SAPI-NT supports asynchronous (batch) processing of requests. This is intended to help the API to respond to long-running and high-volume requests by using the following measures:
The queue is typically a data store such as a SQL database, but could also be an in-memory store.
The cache is typically a local or remote file system such as Amazon S3 where results can be stored in an appropriate file format.
The underlying framework is armlib-spring, which is derived from armlib by adding Kotlin and Spring framework integration.
SAPI-NT does not control the maintenance or clearing of the queue or cache. If you want to invalidate or add pre-made entries to the cache, you can do so independently of your SAPI-NT application.
Batch processing is configured at the API level by certain Spring application properties that are stored under the sapi-nt.batch namespace.
The following properties determine how the API will respond to batch requests.
| Property | Meaning | Default |
|---|---|---|
enabled |
Controls whether to respond to batch requests and add them to the queue. DEPRECATED: Use sapi-nt.web.controller.batch.enabled instead. |
false |
path |
The URL path segment that the user will append to an existing endpoint path to make a batch request to that endpoint. DEPRECATED: Use sapi-nt.web.controller.batch.path instead. |
/batch |
The following properties determine how batch requests that are queued should be processed.
| Property | Meaning | Default |
|---|---|---|
process.enabled |
Controls whether SAPI-NT will take batch requests from the head of the queue and execute them. | false |
process.retry |
The number of times a request should be retried before marking it as failed and moving on to the next. | 0 |
process.timeout |
The interval (in ms) at which to poll the queue for pending requests. | 1000 |
process.retryInit |
The interval (in ms) at which to retry the batch processor initialisation, if it fails on start up. |
The most important properties are sapi-nt.batch.enabled and sapi-nt.batch.process.enabled,
which must both be set to true in order to fully enable the batch processing features of SAPI-NT.
However, you may want to use a different application to process queued requests while making the results accessible through your SAPI-NT API.

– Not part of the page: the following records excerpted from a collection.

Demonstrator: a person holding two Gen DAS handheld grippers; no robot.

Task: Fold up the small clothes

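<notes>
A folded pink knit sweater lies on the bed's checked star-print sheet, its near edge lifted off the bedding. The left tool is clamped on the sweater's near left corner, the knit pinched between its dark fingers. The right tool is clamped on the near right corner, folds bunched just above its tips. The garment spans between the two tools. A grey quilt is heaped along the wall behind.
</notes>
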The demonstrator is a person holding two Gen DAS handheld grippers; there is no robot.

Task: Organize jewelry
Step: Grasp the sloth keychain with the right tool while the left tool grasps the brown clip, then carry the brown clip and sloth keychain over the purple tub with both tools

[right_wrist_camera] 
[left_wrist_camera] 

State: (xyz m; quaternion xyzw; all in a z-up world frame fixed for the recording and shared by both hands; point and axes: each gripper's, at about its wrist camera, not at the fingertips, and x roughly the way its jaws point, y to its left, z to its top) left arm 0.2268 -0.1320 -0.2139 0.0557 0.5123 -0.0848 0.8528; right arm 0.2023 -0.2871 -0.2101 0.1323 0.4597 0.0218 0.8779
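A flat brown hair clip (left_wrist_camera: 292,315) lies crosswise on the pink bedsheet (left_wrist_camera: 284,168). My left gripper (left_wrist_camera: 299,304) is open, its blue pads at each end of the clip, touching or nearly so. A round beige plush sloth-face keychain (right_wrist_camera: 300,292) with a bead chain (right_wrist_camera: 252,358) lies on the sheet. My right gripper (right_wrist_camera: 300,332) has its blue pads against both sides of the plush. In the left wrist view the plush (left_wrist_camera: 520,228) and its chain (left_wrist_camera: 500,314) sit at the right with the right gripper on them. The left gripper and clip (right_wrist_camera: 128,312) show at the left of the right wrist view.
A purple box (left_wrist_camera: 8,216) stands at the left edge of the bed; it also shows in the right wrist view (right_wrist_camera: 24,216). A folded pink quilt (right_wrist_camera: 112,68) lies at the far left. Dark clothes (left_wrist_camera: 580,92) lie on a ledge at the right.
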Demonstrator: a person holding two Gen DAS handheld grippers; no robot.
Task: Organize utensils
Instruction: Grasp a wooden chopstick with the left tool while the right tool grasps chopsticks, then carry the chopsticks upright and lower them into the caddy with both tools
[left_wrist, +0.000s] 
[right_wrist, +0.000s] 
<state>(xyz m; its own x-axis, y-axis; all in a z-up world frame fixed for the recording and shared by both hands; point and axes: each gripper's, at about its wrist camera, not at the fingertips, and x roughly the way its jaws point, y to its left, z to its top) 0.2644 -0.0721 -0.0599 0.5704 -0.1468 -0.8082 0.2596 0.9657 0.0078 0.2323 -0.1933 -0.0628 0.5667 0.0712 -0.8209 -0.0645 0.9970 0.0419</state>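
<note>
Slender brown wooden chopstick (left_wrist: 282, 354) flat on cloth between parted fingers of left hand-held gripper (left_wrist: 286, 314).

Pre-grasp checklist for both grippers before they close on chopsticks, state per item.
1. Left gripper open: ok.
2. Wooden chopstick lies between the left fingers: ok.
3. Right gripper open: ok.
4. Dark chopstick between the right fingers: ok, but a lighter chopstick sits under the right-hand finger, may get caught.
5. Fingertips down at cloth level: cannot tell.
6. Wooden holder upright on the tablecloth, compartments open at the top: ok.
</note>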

In this case, you should set the sapi-nt.batch.enabled property to true and the sapi-nt.batch.process.enabled property to false.
With batch processing enabled at the API level, you can configure whether it will be available for each of your endpoints. This is determined by the following properties in the endpoint specification:
| Property | Meaning | Default |
|---|---|---|
batch.enabled |
Controls whether batch processing will be available for the endpoint. | false |
batch.dataSource |
The identifying name of a data source that has been configured by your application, similar to the usual dataSource property. |
|
batch.contentType |
The MIME type that the results of batch processing will be served as. | text/csv |
batch.estimate |
The estimated time in milliseconds to complete one request. Determines the ETA value on batch status responses. | 60000 |
The data source that you specify should be configured to sustain long-running and high-volume queries, for example by having an increased time limit. The underlying store may be the same as the usual data source for the endpoint.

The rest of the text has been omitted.